Desde 1919, foram assinados 183 convênios internacionais que regulam as relações de trabalho no mundo. Segundo a Organização Internacional do Trabalho, desses 183 acordos, a França ratificou 115, a Noruega 106, a Alemanha 76 e os EUA…14. O país que lidera o processo de globalização só obedece suas próprias leis. E assim garante suficiente impunidade às suas grandes corporações, que se lançam à caça de mão-de-obra barata e à conquista de territórios que as indústrias sujas possam contaminar ao seu bel prazer. O texto é de Eduardo Galeano.

A cada semana, mais de noventa milhões de clientes acorrem às lojas Wal-Mart. Aos seus mais de novecentos mil empregados é vedado filiar-se a qualquer sindicato. Quando um deles tem essa idéia, passa a ser um desempregado a mais. A vitoriosa empresa, sem nenhum disfarce, nega um dos direitos humanos proclamados pelas Nações Unidas: a liberdade de associação. O fundador da Wal-Mart, Sam Walton, recebeu em 1992 a Medalha da Liberdade, uma das mais altas condecorações dos Estados Unidos.



Um de cada quatro adultos norteamericanos e nove de cada dez crianças comem no McDonald´s a comida plástica que os engorda. Os empregados do McDonald´s são tão descartáveis quanto a comida que servem: são moídos pela mesma máquina. Também eles não têm o direito de se sindicalizar.



Na Malásia, onde os sindicatos de operários existem e atuam, as empresas Intel, Motorola, Texas Intruments e Hewlett Packard conseguiram evitar esse aborrecimento, graças a uma gentileza do governo.



Também não podiam agremiar-se as 1901 operárias que morreram queimadas na Tailândia, em 1993, no galpão trancado por fora onde fabricavam os bonecos de Sesame Street, Bart Simpson e os Muppets.

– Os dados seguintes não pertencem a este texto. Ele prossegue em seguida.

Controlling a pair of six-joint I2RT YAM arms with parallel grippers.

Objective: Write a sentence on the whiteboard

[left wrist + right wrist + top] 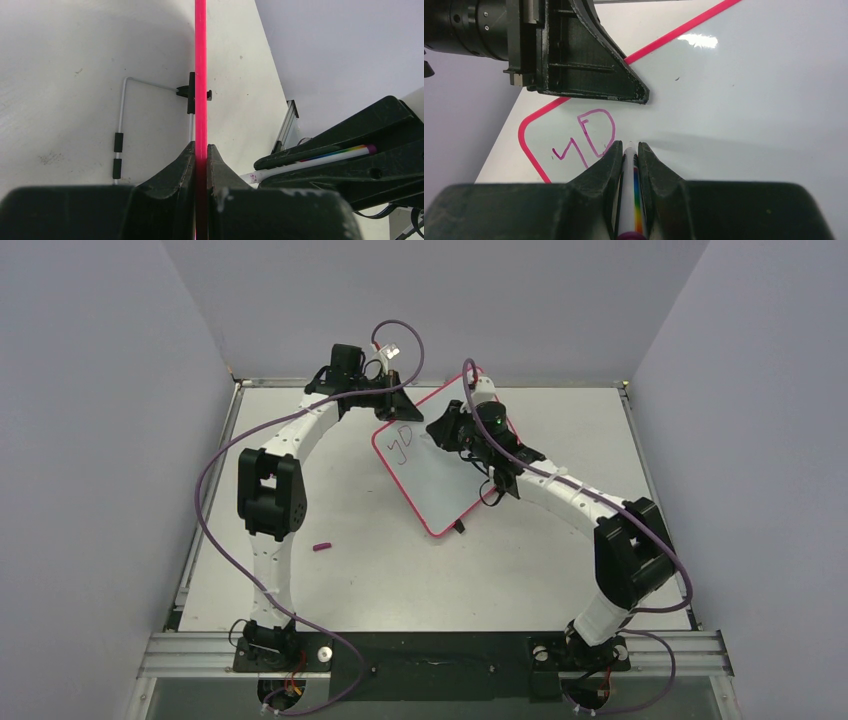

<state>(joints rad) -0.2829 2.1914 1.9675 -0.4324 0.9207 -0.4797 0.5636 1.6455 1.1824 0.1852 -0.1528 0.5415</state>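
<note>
Whiteboard [432, 480] is held up off the table [350, 580] near its far middle, between the two arms. In the top view its long axis runs from about 11 to 5 o'clock. Its red-pink rim is clamped at the far edge by the left gripper [398, 402], whose jaws are closed on it. In the left wrist view the whiteboard [200, 75] is seen only edge-on, as a thin pink line going from 6 to 12 o'clock between the fingers [186, 162]. A wire stand [122, 110] is seen at 9 o'clock of it.

The right gripper [438, 432] is shut on a marker pen [631, 195] with a rainbow stripe. The pen's long axis runs from 6 to 12 o'clock in the right wrist view, with the tip toward the board face [744, 100]. Whether the tip touches cannot be told.

Only this view shows the sentence [589, 137] clearly: two purple signs like "yD", at 10 o'clock of the pen tip, in the rounded corner. In the top view they are small [403, 445]. A small purple piece [321, 546] lies on the table at 8 o'clock of the board; it is seen in the top view alone.
</note>
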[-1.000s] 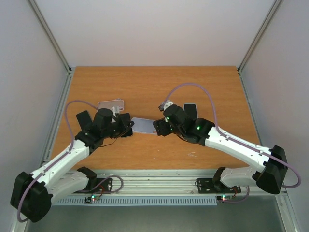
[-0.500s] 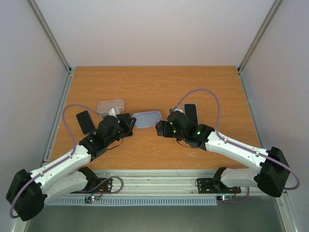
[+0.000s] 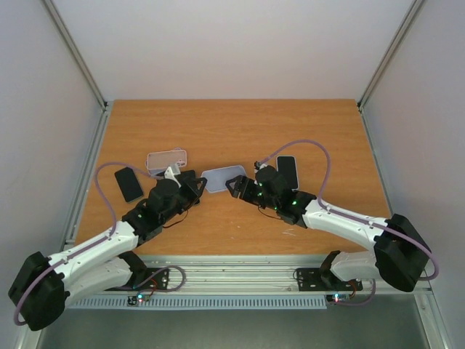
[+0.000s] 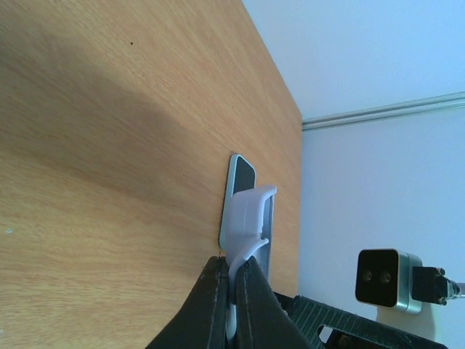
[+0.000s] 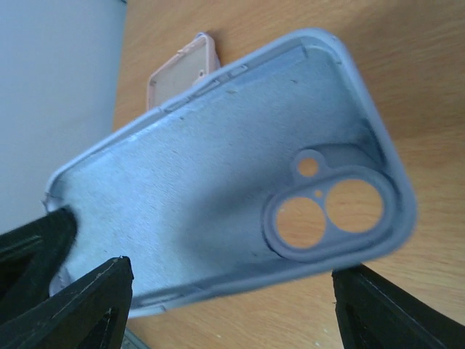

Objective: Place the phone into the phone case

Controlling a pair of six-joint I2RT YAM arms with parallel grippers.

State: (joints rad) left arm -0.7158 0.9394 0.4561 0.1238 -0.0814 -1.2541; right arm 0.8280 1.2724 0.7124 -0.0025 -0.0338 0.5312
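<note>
Two phones lie flat on the wooden table (image 3: 232, 123): a black slab phone (image 3: 128, 183) at far left, and a dark-screened phone with a pale rim (image 3: 287, 170) just behind the right arm. Cannot tell which one goes with the case.

A soft lavender-blue phone case (image 5: 218, 174) hangs clear of the table between the two arms, hollow side toward the right wrist camera. A clear pinkish case (image 3: 167, 158) lies beyond it, apart.

Left gripper (image 4: 234, 265): fingers pinched tight on one thin edge of the lavender case. The camera cutout sits at the opposite end. Nothing else supports the case.

Right gripper (image 3: 237, 186): jaws spread wide, with the case's long edge just ahead of them. No contact that I can make out (no grip taken, by the look of it).

Step in hand, my reading: the right gripper takes or steadies the case before it meets a phone. To do it well:
- Close the right jaws across the stiff rim walls, not the floppy back panel.
- Let that grip settle before the left pinch lets go.
- Set the case down flat, hollow face up, with the cutout end matched to the phone's camera end.
- Move slowly, since a single-edge hold lets the case sag and twist.
</note>
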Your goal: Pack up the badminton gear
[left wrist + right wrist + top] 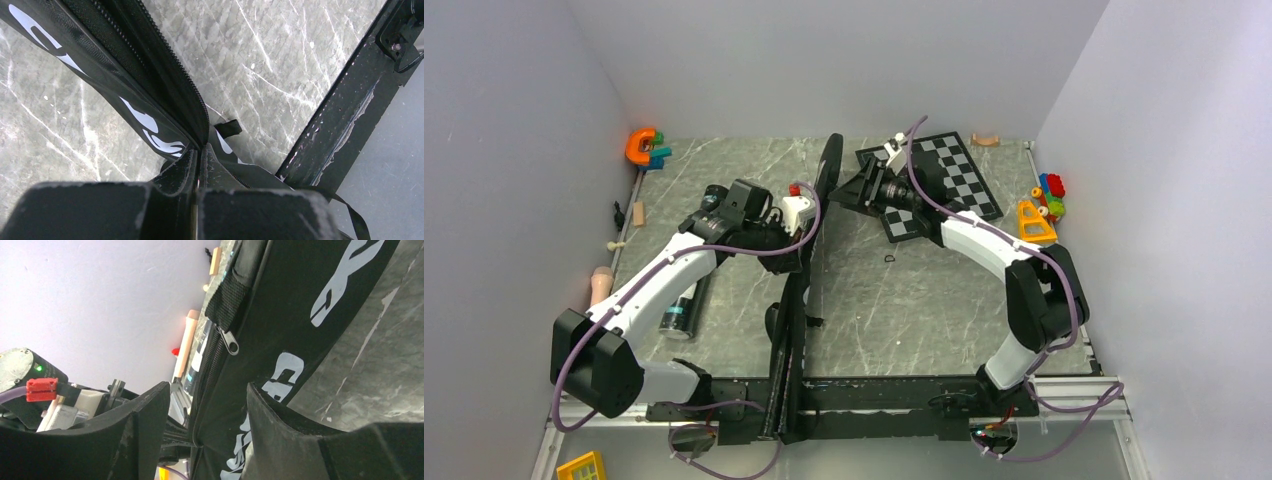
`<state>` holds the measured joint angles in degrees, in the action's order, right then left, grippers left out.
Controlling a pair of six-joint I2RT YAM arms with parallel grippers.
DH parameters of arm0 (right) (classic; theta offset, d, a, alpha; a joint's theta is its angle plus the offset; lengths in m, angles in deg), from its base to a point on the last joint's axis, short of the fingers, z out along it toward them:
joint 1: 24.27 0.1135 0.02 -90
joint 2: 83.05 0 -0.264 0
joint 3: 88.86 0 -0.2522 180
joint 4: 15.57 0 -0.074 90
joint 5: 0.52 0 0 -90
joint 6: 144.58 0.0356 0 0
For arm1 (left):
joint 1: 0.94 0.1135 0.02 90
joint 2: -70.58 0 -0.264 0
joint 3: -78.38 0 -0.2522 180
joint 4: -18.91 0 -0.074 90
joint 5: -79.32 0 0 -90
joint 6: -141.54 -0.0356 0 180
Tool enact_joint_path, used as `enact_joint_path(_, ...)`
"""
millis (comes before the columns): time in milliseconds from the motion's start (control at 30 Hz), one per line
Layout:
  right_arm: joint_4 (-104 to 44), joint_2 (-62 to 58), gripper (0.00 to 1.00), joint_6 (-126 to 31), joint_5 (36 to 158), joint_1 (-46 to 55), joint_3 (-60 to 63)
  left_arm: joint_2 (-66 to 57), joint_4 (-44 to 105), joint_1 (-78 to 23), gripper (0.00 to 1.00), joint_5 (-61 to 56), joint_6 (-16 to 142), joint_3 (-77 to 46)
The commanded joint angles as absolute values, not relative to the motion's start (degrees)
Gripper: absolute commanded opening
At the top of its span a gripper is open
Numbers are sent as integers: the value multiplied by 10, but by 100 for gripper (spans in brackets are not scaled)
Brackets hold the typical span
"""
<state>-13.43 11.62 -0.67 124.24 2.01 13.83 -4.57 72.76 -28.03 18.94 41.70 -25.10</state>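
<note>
The bag point(789, 340) stands on edge along the middle of the desk point(894, 300). The left tool point(199, 155) is clenched on the bag's rim beside the zip. The right tool point(207, 390) is released, its fingers straddling the bag near the zip pull point(230, 342); the tube point(681, 312) lies beside the left arm point(649, 285).

Bright, even light; soft shadows; close-ups slightly blurred.
</note>
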Motion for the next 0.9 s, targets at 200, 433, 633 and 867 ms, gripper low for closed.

Durante sua disputa eleitoral, Bush e Gore coincidiram na necessidade de continuar impondo ao mundo o modelo norteamericano de relações trabalhistas. “Nosso estilo de trabalho”, como ambos o chamaram, é o que está determinando o ritmo da globalização, que avança com botas de sete léguas e entra nos mais remotos rincões do planeta.



A tecnologia, que aboliu as distâncias, permite agora que um operário da Nike na Indonésia tenha de trabalhar cem mil anos para ganhar o que ganha, em um ano, um executivo da Nike nos EUA, e que um operário da IBM nas Filipinas fabrique computadores que ele não pode comprar.



É a continuação da era colonial, numa escala jamais vista. Os pobres do mundo seguem cumprindo sua função tradicional: proporcionam braços baratos e produtos baratos, ainda que agora produzam bonecos, tênis, computadores ou instrumentos de alta tecnologia, além de produzir, como antes, borracha, arroz, café açúcar e outras coisas amaldiçoadas pelo mercado mundial.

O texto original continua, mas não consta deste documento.